Aim of the exercise: Nothing in the listing should be altered when it is copied, and no picture goes into the copy.

━━━ Information supplied

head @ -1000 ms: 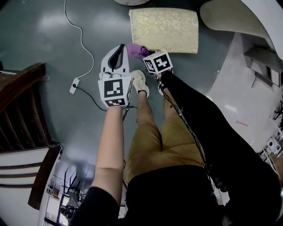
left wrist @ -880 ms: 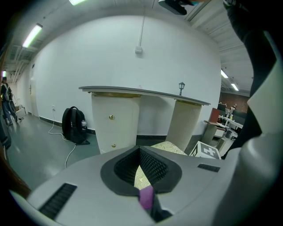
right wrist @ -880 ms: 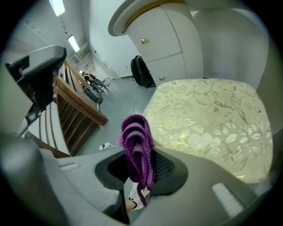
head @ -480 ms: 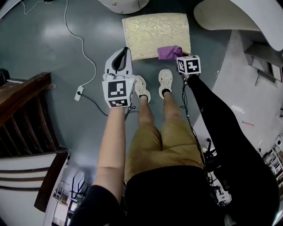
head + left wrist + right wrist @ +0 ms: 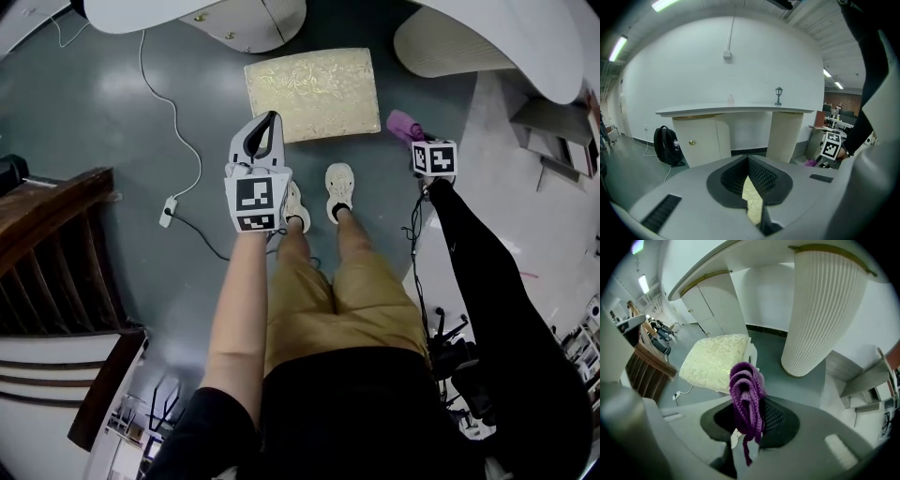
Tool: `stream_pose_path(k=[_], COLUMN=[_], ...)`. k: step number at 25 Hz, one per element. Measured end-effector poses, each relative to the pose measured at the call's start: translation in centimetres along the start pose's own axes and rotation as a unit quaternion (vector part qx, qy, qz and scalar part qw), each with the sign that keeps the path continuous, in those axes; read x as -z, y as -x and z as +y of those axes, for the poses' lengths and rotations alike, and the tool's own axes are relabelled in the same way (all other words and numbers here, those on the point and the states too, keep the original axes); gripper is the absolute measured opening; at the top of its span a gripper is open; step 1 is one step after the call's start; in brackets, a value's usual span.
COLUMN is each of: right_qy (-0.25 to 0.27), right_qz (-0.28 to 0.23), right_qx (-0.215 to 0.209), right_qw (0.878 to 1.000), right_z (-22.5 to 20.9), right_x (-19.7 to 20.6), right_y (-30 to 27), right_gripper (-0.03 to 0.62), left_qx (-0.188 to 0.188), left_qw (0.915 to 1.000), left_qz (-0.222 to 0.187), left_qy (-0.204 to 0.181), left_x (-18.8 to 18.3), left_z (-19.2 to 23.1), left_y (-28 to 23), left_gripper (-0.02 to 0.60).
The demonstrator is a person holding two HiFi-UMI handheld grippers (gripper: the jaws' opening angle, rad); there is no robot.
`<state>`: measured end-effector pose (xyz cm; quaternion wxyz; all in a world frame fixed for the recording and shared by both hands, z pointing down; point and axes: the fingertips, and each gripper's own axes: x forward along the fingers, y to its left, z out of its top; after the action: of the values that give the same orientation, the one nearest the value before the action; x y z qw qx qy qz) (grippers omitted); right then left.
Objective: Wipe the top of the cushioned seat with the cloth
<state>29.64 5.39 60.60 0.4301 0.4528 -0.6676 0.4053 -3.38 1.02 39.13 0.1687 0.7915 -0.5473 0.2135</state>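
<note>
Seat: the cushioned seat (image 5: 312, 94) sits low on the grey floor (image 5: 112, 122), just ahead of the person's shoes (image 5: 337, 183); its cream patterned top is bare, with nothing lying on it.
Cloth: the purple knitted cloth (image 5: 405, 124) is off the seat, out to its right and over the floor, near a white ribbed column (image 5: 820, 310).
Right gripper: the right gripper (image 5: 414, 139) has its jaws clamped on the cloth, which bunches up in loops above the pads with one strand hanging below (the hold looks firm enough, judged from the right gripper view).
Left gripper: the left gripper (image 5: 266, 127) hovers near the seat's front left corner, its tips drawn together with nothing between them; only a sliver of the cream seat top shows through the slit in its own view.
Contact: none; the cloth is apart from the cushion.
Step in hand: my reading is a carry, the cloth held clear of the seat, not a wiping stroke.
Next move calls for: swinging the right gripper left over the seat, lowering until the loose loops press flat on the top, then sweeping edge to edge.
Watch for: a light seat may slide under pressure; the left gripper is placed to steady it.
</note>
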Motion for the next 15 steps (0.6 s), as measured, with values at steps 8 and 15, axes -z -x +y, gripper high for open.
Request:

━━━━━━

Answer to the exercise:
head @ -1000 ms: 
left wrist @ -880 ms: 
right wrist @ -880 ms: 
head @ -480 ms: 
head + left wrist + right wrist @ +0 ms: 
Tool: `stream_pose_path(k=[_], COLUMN=[_], ...)`. k: step number at 25 Hz, one per element. Measured end-effector poses, each relative to the pose measured at the call's start: translation in centimetres along the start pose's own axes and rotation as a unit quaternion (vector part qx, qy, qz and scalar part qw), each with the sign that keeps the path continuous, in those axes; read x as -z, y as -x and z as +y of those axes, for the poses' lengths and rotations alike, and the tool's own axes are relabelled in the same way (all other words and numbers here, those on the point and the states too, keep the original axes); gripper is the absolute measured opening; at the top of its span a gripper is open; step 1 is one step after the call's start; in brackets, a value's usual span.
COLUMN is each of: right_qy (-0.25 to 0.27), right_qz (-0.28 to 0.23), right_qx (-0.215 to 0.209), right_qw (0.878 to 1.000), right_z (-22.5 to 20.9), right_x (-19.7 to 20.6), right_y (-30 to 27), right_gripper (-0.03 to 0.62), left_qx (-0.188 to 0.188), left_qw (0.915 to 1.000), left_qz (-0.222 to 0.187), left_qy (-0.204 to 0.181), left_x (-18.8 to 18.3), left_z (-19.2 to 23.1), left_y (-28 to 23), left_gripper (-0.02 to 0.60).
The demonstrator is a person holding two HiFi-UMI handheld grippers (gripper: the jaws' opening angle, rad); there is no robot.
`<state>`: measured end-effector pose (xyz cm; quaternion wxyz; all in a world frame fixed for the recording and shared by both hands, z pointing down; point and axes: the fingertips, and each gripper's own axes: x forward along the fingers, y to its left, z out of its top; after the action: of the values that give the same orientation, the one nearest the value before the action; x y z qw qx qy qz) (grippers omitted); right then left.
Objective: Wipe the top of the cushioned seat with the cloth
<state>29.64 5.39 60.60 0.4301 0.4528 -0.6676 0.4053 -3.38 1.02 39.13 0.1687 0.7915 -0.5473 0.2135</state>
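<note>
Seat: the cushioned seat (image 5: 312, 94) sits low on the grey floor (image 5: 112, 122), just ahead of the person's shoes (image 5: 337, 183); its cream patterned top is bare, with nothing lying on it.
Cloth: the purple knitted cloth (image 5: 405, 124) is off the seat, out to its right and over the floor, near a white ribbed column (image 5: 820, 310).
Right gripper: the right gripper (image 5: 414, 139) has its jaws clamped on the cloth, which bunches up in loops above the pads with one strand hanging below (the hold looks firm enough, judged from the right gripper view).
Left gripper: the left gripper (image 5: 266, 127) hovers near the seat's front left corner, its tips drawn together with nothing between them; only a sliver of the cream seat top shows through the slit in its own view.
Contact: none; the cloth is apart from the cushion.
Step in hand: my reading is a carry, the cloth held clear of the seat, not a wiping stroke.
Next move calls for: swinging the right gripper left over the seat, lowering until the loose loops press flat on the top, then sweeping edge to edge.
Watch for: a light seat may slide under pressure; the left gripper is placed to steady it.
</note>
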Motion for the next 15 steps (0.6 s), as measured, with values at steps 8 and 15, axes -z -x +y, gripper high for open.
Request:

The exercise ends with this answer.